I am trying to identify respondents that live in cities versus suburbs using the ACS. The METRO variable’s distinction between in versus outside the principal city within a metro area looks promising. However, I am surprised to find such a large number of households (~30-40% depending on the year) who are coded METRO = 4 (Central / Principal city status unkown). I take these to mean households that are in the metro area, but who may or may not be living in the principal city.
Could you explain the process for identifying whether a respondent is in or outside of the principal city, and based on that method, whether these respondents should fall under “city” or “suburbs”, or either?
And if the METRO variable isn’t enough to identify “city” versus “suburbs”, is there another variable or method that you can recommend?
Your interpretation is correct. A coding of METRO=4 means the respondent’s household resides within the metro area, but may or may not be located within the principal city. For a full explanation of why the exact METRO status of such a large percentage of respondents cannot be identified, I recommend reading this User’s Note on the difficulties of identifying metro areas. Basically, the lowest level of identifiable geography in the ACS is the PUMA. Since PUMAs must contain a minimum number of persons for confidentiality reasons, they often straddle geographic boundaries. This makes determining the location of a respondent’s household difficult, especially within geographies as small as a typical metro area.
As a result, working with the METAREA/MET2013 and METRO variables will lead to two sources of measurement error in your estimates. First, if you refer to the table in the User’s Note above, several MSAs themselves cannot be completely identified. For example, 17% of the Oklahoma City MSA population cannot be confidently identified as living within the MSA. Second, even if an MSA is completely, or almost completely, identified, it may still have a large percentage of residents with METRO=4. For example, the Chicago MSA is 99% identified in the ACS samples, but approximately 30% of residents are coded METRO=4. You cannot assume that incompletely identified geographical units are a representative sample of the complete geographical unit.

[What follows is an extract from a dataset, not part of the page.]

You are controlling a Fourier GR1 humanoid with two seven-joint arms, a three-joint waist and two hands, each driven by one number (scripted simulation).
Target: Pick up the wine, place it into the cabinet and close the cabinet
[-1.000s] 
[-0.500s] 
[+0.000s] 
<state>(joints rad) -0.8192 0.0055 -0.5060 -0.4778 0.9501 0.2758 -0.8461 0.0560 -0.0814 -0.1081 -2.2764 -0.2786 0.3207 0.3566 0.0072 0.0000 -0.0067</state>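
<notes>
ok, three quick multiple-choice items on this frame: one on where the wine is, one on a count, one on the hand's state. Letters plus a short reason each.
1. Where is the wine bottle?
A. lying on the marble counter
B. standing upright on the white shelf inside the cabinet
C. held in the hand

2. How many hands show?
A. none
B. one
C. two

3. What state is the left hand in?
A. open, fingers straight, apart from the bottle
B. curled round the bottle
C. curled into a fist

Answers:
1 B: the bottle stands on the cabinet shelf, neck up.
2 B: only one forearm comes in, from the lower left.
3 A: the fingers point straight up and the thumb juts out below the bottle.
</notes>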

Bottom line, METRO is still the best available method to identify “city” versus “suburbs” given the confidentiality restrictions on identifiable geographies, but this method is subject to error. The accuracy of identifying metro areas and central cities varies quite drastically across individual MSAs; thus, the decision of whether or not using METRO leads to a tolerable level of error depends on the geography of interest and the researcher’s discretion.